The Commission was utterly confounded at so much firmness and intelligence evinced by a child.

"Ah, these kings!" said Hanriot, in a low voice, "what a race! They are like tigers; even the young ones inherit their wickedness."

"How are we to write the investigation?" asked the registrar, much embarrassed.

"There is no charge against Simon; there is nothing to write," said Lorin; "that will suit him exactly."

Simon again shook his fist at his implacable enemy.

Lorin began to laugh.

"You will not laugh like that the day you will sneeze in the sack," said Simon, drunk with fury.

"I do not know whether I shall precede or follow you in the little ceremony you menace me with," said Lorin; "but this I do know, that many will laugh when your turn comes. Gods!—I have spoken in the plural,—gods! you will not be ugly then, Simon; you will be hideous."

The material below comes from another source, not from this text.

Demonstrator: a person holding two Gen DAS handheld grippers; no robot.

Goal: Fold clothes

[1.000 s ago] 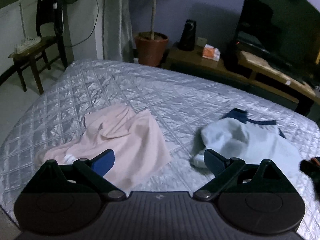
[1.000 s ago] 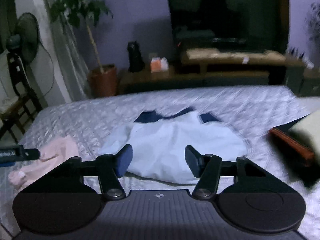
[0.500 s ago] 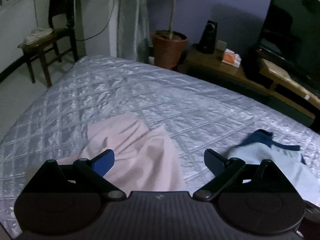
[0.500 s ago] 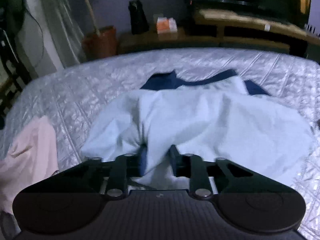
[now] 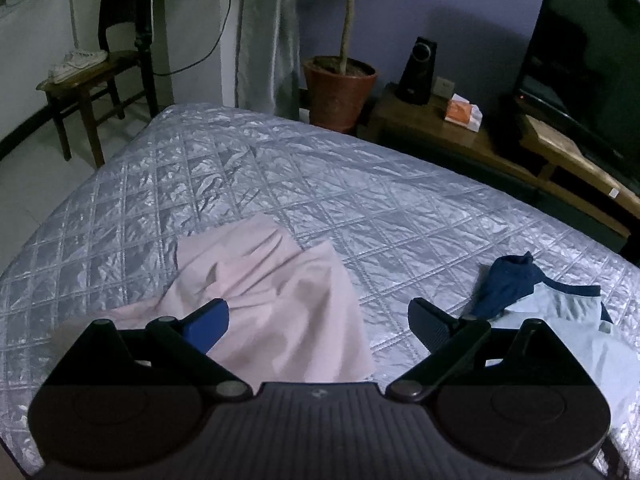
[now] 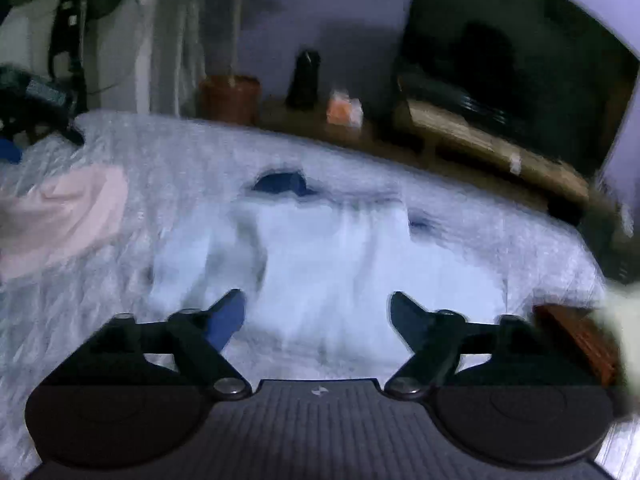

And Lorin retired behind the Commission, with a fresh burst of laughter.

The Commission, having nothing more to attend to, withdrew.

As for the poor child, released from his tormentors, he began to sing a little melancholy ditty which had been a great favorite of his father.

CHAPTER XXXIX.

THE BOUQUET OF VIOLETS.

Asmight be foreseen, the felicity of Geneviève and Maurice was not of long continuance.

In the tempest which unchains the wind and hurls the thunderbolt, the nest of the doves is shaken in the tree where they had retired for shelter.

Geneviève passed from one terror to another. She no longer feared for Maison-Rouge, she now trembled for Maurice.

She knew her husband sufficiently well to feel convinced, the moment of his disappearance, that he was saved; but sure of his safety, she thought now of her own.

She dared not confide her grief to the least timid man of this epoch when all from desperation were devoid of fear, but it was plainly evinced by her red eyes and pallid cheeks.

One day Maurice softly entered, so quietly indeed that Geneviève, buried in a profound revery, did not notice his entrance. He stopped upon the threshold and saw Geneviève sitting immovable, her eyes fixed on vacancy, her hands lying listlessly on her lap, her head hanging pensively upon her bosom.

He gazed at her for a moment with an expression of deepest sadness, for all that was passing in the young girl's heart was suddenly revealed, as if he had read even to her latest thought. He stepped up to her.

"You have ceased to care for France, Geneviève; confess it is so. You fly from the air breathed here, and not without the greatest reluctance will you even approach the window."

"Alas!" said Geneviève, "I know I cannot conceal my thoughts from you, Maurice; you have divined rightly."

"It is nevertheless a fine country," said the young man; "life is here important, and well occupied now. This bustling activity of the Tribune, the clubs, the conspiracies, renders sweeter the hours spent by our own fireside. One loves it the more ardently, it may be, from the fear of not being able to love it on the morrow, for on the morrow one may have ceased to exist."

Geneviève shook her head. "An ungrateful country to serve," said she.

"Why so?"

"Yes; you who have labored so much for the cause of liberty, are you not to-day more than half suspected?"

"But you, dear Geneviève," said Maurice, with a look replete with tenderness, "you a sworn enemy to this liberty,—you who have done so much against it! You yet sleep, peaceable and inviolate, beneath the roof of a Republican; and there, you see, is my recompense."

"Yes," said Geneviève, "but that cannot last long; that which is wrong cannot endure."

"What do you mean?"

"I mean to say that I,—that is to say an aristocrat,—that I who dream quietly of the defeat of your party and the ruin of your plans; I who plot, even in your house, the return of the ancient régime; I who, recognized, would condemn you to death and dishonor, according to your opinions at least,—I, Maurice, will not remain here as the evil genius of your house; I will not drag you to the scaffold."